# To do
Go through the data and copy every line in which "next" appears.

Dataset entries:
((

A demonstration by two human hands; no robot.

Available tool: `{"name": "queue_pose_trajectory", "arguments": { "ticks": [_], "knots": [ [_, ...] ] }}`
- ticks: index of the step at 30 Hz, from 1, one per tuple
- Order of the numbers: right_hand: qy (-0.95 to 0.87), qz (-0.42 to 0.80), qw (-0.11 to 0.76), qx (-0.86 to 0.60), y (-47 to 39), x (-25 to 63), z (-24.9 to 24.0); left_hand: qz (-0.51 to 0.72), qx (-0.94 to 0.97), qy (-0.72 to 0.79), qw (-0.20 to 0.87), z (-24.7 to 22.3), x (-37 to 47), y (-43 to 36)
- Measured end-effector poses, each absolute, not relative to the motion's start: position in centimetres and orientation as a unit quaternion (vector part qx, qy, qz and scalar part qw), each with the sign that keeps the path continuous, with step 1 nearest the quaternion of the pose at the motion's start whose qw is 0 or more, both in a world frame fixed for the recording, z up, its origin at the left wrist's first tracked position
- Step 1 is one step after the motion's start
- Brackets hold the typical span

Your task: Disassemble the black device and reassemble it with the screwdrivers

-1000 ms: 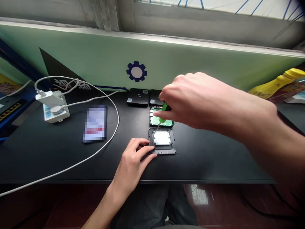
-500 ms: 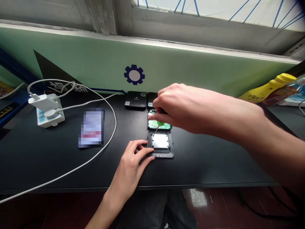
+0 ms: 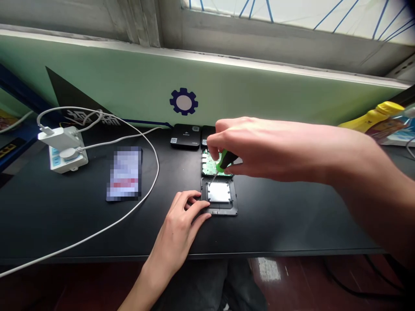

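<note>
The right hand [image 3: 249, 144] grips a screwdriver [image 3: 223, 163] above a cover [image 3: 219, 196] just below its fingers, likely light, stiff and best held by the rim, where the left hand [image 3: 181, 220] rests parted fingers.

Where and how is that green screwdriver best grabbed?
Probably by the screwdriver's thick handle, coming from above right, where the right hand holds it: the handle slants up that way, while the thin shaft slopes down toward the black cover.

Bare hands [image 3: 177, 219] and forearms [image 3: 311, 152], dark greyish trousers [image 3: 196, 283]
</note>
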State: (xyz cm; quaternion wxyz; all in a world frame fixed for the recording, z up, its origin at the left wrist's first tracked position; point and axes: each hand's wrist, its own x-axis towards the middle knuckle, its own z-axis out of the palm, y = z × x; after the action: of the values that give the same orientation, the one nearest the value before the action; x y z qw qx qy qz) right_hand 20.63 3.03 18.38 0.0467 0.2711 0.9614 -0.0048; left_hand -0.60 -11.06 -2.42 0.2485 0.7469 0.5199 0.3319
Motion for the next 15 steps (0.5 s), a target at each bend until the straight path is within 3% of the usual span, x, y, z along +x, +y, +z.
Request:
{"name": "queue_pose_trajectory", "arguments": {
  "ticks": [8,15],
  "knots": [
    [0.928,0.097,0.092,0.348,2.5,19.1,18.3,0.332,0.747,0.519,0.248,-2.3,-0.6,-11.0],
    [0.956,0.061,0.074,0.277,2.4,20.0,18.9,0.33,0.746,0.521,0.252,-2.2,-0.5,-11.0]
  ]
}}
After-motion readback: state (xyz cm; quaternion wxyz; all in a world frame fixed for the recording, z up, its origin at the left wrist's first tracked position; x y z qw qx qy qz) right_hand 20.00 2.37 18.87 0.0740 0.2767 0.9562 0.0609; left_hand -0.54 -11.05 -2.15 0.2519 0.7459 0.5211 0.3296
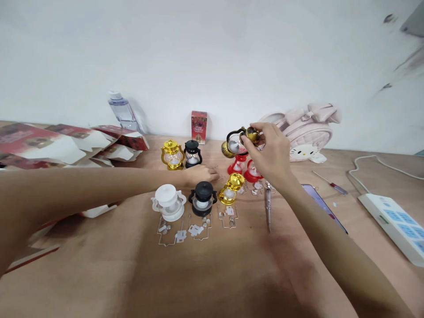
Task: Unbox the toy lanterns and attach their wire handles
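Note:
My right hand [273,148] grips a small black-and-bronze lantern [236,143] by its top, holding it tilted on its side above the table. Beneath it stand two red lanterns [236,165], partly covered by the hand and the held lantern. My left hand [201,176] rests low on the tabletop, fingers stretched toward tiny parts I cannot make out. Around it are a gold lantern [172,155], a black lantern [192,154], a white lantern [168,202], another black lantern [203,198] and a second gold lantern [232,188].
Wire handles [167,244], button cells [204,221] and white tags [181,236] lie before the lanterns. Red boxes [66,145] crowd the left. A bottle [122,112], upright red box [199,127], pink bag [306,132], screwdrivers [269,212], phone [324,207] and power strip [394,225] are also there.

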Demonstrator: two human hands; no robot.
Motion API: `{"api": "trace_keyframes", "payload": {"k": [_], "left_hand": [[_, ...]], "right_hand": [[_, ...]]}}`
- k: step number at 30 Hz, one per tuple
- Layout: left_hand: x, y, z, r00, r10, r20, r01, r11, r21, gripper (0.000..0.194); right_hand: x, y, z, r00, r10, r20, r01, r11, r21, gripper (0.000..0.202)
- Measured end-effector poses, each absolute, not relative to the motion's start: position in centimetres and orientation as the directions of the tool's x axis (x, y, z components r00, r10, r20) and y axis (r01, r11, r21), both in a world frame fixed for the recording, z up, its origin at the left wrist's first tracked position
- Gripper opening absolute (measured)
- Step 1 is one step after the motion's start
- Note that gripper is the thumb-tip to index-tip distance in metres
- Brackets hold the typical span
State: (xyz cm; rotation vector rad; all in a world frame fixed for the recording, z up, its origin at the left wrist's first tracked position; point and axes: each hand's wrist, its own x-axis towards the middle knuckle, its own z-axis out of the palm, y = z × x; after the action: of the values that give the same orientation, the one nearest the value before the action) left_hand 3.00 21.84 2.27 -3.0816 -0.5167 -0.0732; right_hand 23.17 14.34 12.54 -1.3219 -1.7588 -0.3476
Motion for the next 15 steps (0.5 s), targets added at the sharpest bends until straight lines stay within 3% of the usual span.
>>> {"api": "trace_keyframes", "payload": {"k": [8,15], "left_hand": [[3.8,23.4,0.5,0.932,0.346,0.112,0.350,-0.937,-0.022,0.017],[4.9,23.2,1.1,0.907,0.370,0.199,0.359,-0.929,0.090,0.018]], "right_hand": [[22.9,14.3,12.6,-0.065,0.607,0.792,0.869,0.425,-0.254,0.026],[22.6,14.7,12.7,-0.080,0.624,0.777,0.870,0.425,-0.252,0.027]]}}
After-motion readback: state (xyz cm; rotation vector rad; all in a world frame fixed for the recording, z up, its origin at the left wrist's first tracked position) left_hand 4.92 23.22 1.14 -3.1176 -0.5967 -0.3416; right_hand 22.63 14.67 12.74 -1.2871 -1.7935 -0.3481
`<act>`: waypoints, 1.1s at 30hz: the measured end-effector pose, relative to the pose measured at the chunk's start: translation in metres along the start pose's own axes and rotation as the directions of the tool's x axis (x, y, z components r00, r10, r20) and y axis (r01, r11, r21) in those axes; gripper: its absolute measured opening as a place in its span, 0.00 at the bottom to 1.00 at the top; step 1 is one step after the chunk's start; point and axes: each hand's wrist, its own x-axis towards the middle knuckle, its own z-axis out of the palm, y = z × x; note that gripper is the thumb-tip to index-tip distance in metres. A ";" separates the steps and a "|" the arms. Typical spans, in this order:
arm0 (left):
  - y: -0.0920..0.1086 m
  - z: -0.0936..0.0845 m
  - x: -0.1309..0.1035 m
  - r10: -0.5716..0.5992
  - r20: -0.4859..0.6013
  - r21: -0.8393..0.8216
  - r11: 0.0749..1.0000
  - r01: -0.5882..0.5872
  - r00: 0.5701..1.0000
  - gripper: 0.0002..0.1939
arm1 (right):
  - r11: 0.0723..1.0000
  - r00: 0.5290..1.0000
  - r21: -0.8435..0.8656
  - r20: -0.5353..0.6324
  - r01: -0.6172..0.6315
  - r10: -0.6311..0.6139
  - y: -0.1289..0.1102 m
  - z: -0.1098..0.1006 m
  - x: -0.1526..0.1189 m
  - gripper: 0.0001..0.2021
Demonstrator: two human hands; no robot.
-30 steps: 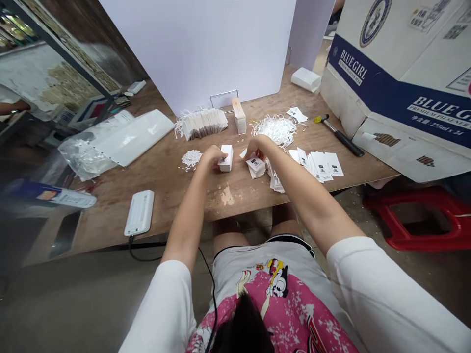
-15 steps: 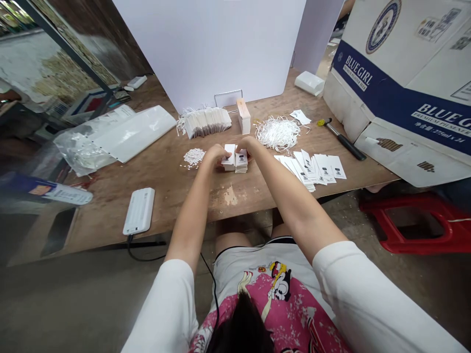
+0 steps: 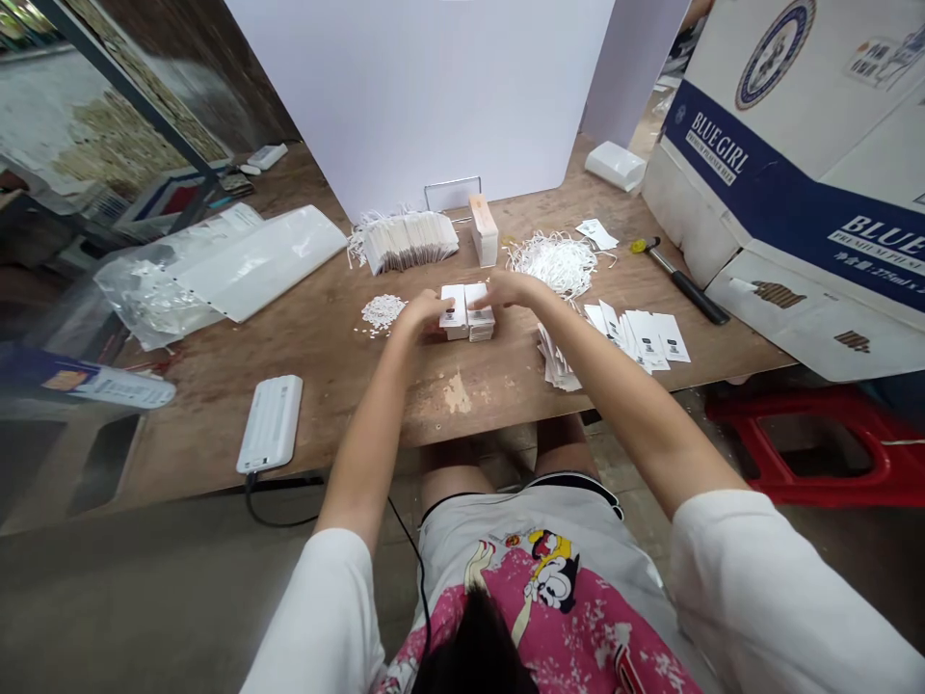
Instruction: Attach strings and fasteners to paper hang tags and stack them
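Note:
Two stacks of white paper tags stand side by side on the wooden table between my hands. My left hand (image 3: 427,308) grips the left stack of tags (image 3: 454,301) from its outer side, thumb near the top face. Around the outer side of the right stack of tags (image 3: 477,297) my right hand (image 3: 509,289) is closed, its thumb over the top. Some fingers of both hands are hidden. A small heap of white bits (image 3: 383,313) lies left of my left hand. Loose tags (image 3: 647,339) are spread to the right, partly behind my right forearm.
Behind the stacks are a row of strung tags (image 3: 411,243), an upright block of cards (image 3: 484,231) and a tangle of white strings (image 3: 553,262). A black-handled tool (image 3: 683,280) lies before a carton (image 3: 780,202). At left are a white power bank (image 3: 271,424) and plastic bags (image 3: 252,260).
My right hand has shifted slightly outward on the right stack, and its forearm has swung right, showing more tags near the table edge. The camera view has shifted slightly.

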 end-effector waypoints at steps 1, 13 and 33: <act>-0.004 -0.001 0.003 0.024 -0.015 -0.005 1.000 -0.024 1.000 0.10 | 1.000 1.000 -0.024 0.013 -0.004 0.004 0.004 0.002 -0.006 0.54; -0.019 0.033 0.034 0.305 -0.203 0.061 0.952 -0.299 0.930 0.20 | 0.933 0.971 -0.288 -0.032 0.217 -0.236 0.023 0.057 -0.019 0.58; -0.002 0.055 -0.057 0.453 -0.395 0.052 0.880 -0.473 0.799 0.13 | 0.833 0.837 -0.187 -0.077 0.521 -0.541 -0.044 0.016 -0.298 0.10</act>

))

# Answer box
Motion for the next 15 steps (0.5 s), a target at each bend until the straight path is within 3% of the usual span, x, y, z along +x, +y, +z.
Motion for the next 15 steps (0.5 s), targets added at the sharpest bends until straight lines stay within 3% of the usual span.

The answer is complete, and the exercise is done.